Чем больше он узнавал о ней, тем меньше воспринимал как некую обычную земную женщину. Все началось с того момента, когда его наконец допустили в святая святых таинственного банка «Феникс». С этого самого времени его представления о Людмиле Волковой как о рыжеволосой красавице-модели рассыпались раз и навсегда.

С помощью консультантов, которых ему дали в банке, а точнее было бы сказать – в одном из институтов, входивших в структуру «Феникса», он получил первое представление о тех проектах, связанных с компьютерными программами, которыми здесь занимались. Если бы не серьезные ученые мужи, которые помогали ему освоиться с этой информацией, он бы решил, что попал в общество сумасшедших писателей-фантастов. Программы, позволявшие компьютерам взаимодействовать с человеком без каких-либо датчиков или проводов. Программы, создававшие общее информационное поле между искусственным интеллектом машины и человеческим сознанием. На их фоне программы, способные работать как оружие – например, входя в глобальные сети, адресно обрушивать в заданных масштабах те или иные финансовые рынки или проекты, касавшиеся взаимодействия космических аппаратов и наземных вооружений, – выглядели не столь уж фантастичными и эффектными. И наконец, венец компьютерного создания – программа под кодовым наименованием «Серый кардинал». За всеми этими проектами стоял некий гениальный программист, которым, как выяснилось, была двадцатипятилетняя Людмила Волкова. Она казалась не женщиной, не человеком даже, а некоей секретной сверхтехнологией государственного значения.

– Впрочем, программистом в точном смысле этого слова назвать эту девушку нельзя, – объяснил ему один из консультантов-академиков.

– Понимаю, – нагло соврал тогда Потоцкий, и академик посмотрел на него с явным недоверием.

– У нее удивительная интуиция, которая опережает знание сразу по нескольким базовым научным направлениям, – на всякий случай постарался пояснить академик. – Мозг ее способен подвергать эти прорывы немедленному анализу, оперативно обобщать выводы и выдавать совершенно неожиданный результат... Примерно ясно, о чем идет речь?

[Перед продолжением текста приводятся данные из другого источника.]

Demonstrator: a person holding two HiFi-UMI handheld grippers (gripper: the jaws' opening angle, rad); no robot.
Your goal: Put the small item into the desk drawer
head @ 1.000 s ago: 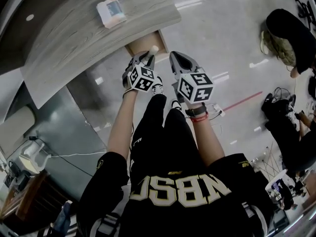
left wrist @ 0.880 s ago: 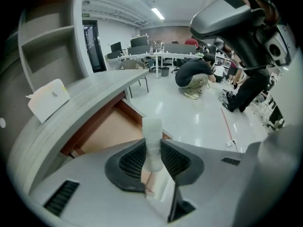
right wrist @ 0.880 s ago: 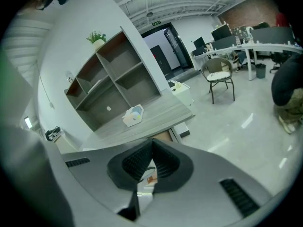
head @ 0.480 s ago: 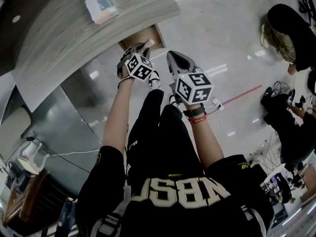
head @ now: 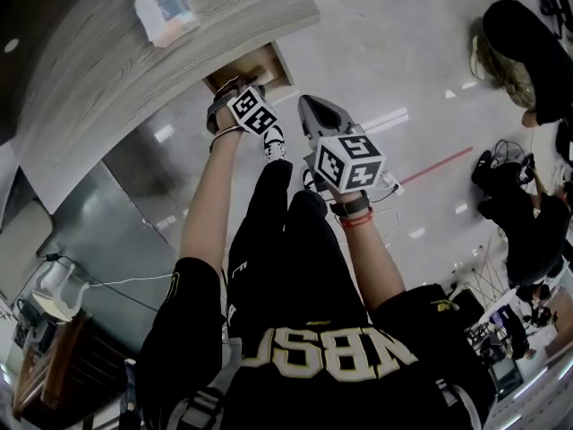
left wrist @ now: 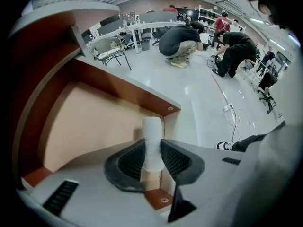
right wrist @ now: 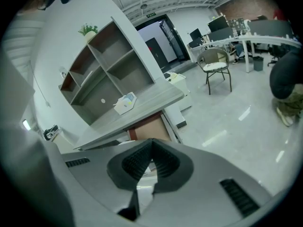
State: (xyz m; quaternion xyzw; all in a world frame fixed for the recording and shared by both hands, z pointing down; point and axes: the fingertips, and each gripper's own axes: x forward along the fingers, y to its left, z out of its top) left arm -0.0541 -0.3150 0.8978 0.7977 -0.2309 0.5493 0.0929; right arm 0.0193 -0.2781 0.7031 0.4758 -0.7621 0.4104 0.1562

– Ну да, – кивнул Потоцкий и покраснел.

* * *

Несколько дней он честно посвятил тому, чтобы попытаться понять смысл главной программы, которая называлась «Серый кардинал». Насколько он догадывался, именно она считалась у седых академиков приоритетной. Она была основана на возможностях, которые открывались при взаимодействии искусственного и человеческого интеллектов. Образно говоря, получалось, что человек мог в процессе этого контакта позаимствовать кое-какие оперативные способности компьютерного мозга, в том числе возможности мгновенной обработки огромного количества информации. В свою очередь, в компьютере теперь можно было создать нечто вроде матрицы, которая объединяла в себе уже и те данные и установки, которые поступали из человеческого мозга. А дальше эта матрица могла взаимодействовать с другим человеческим сознанием, подвергая его неслыханной обработке... Собственно, дальше в представлении Потоцкого начиналась уже форменная чертовщина, разобраться в которой он все равно бы не успел до конца своей жизни, даже если бы и прожил до ста лет.

Честно говоря, ему вполне хватило раздумий только об одном изучавшемся в этом центре «Феникса» явлении, а именно – эффекте сотой обезьяны. Несмотря на такое экстравагантное название, речь шла, как оказалось, о серьезном научном термине. Ученым было известно, что если в любой животной популяции – например, среди обезьян в таком-то регионе – какое-то критическое число особей выучивается открывать бутылки с молоком или, скажем, мыть посуду, то это умение мгновенно распространяется по всем другим стаям, которые не могли иметь никакого физического контакта с этими «продвинутыми» обезьянами. И это возможно не только в животном мире. Такие же явления наблюдаются при воздействии на кристаллы в одном регионе, а последствия этого воздействия могут сказаться на таких же кристаллах совершенно в иных местах.

Похоже, одним из направлений «Серого кардинала» была попытка распространить такую способность на компьютеры...

* * *

– Тебе было хорошо? – спросила Людмила.

– Я буду помнить тебя всегда, – сказал Потоцкий. Он глянул на часы. Им нужно было теперь торопиться.